Stage I Procedure
We identified 152 patients who underwent an ET procedure, with a mean
age of 64± 14 years and a mean maximal aortic diameter of 5.3±0.6. Among
the total population, 50.6% were females. The large majority of
patients (n=125, 82%) carried a diagnosis of hypertension, and 15.8%
had baseline neurologic abnormalities, including prior strokes (n=15).
Patient characteristics are listed in Table 1.
Stage I procedure was carried out in all patients either electively
(n=119, 78%), urgently (n=29, 19%) or on an emergent basis (n=4, 3%).

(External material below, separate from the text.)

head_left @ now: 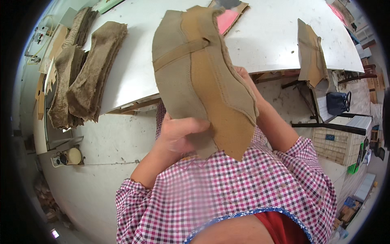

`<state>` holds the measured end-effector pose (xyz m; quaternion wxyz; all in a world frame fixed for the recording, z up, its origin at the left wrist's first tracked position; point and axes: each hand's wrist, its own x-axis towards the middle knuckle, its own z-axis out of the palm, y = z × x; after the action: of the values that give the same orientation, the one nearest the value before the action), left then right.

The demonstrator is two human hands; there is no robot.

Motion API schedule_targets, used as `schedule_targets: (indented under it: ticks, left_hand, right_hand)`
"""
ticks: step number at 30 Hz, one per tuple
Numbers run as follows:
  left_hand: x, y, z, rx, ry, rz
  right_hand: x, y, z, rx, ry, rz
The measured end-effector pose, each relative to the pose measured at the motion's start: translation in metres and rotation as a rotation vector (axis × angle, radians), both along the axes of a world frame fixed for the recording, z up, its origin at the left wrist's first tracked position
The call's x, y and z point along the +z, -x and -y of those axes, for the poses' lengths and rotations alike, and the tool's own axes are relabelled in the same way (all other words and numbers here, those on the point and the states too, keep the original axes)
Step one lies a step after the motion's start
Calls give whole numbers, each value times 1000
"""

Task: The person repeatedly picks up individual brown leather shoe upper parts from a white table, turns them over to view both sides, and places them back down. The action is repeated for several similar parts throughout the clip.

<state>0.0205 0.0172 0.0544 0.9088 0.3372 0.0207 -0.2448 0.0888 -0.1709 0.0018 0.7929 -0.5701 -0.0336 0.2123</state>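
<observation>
In front of me, over the table's edge, I hold up a sewn boot upper [207,87] of tan and grey-brown suede. It has a narrow strap across it, stitched seams and a fleecy edge. My left hand [180,132] grips its lower left edge, thumb on the front. Reaching up along the far right edge, my right hand [242,75] clasps the piece from behind, with most of its fingers hidden. A similar boot upper [310,53] hangs over the table edge at the right.
Stacks of brown fleecy cut pieces [95,67] overhang the white table [130,53] at the left. A pink and dark item [229,20] lies farther back. To the right are a dark bag [338,102] and a beige plastic crate [335,144].
</observation>
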Motion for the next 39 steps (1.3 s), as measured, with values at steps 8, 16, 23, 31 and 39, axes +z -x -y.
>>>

Indications for aortic repair were either aortic aneurysm (n=97, 64%),
aortic dissection (n=44, 29%) or other acute aortic syndromes (PAU or
rupture, n=11, 7%). DHCA was conducted in all patients, with a mean
duration of 41±16 minutes, and average cardiopulmonary bypass time of
161±41 minutes (Table 2).
Operative mortality (30 day or in-house) was 3.3% (5/152). Of these,
two patients had fatal strokes, 2 patients died from multi-organ
failure, and 1 patient expired due descending aortic rupture prior to
planned Stage II repair. All 147 surviving patients were triaged to
either Stage II repair or long-term monitoring. The median interval
between surgery date and death was 12 days.
Complications: After the Stage I procedure, post-operative stroke
(confirmed by computed tomography or magnetic resonance imaging)
occurred in 7 patients (4.6%). Of these, 2 patients expired within 30
days. Re-exploration for bleeding was required in 14 patients (9%) and
4 patients (2.6%) required renal replacement therapy (RRT).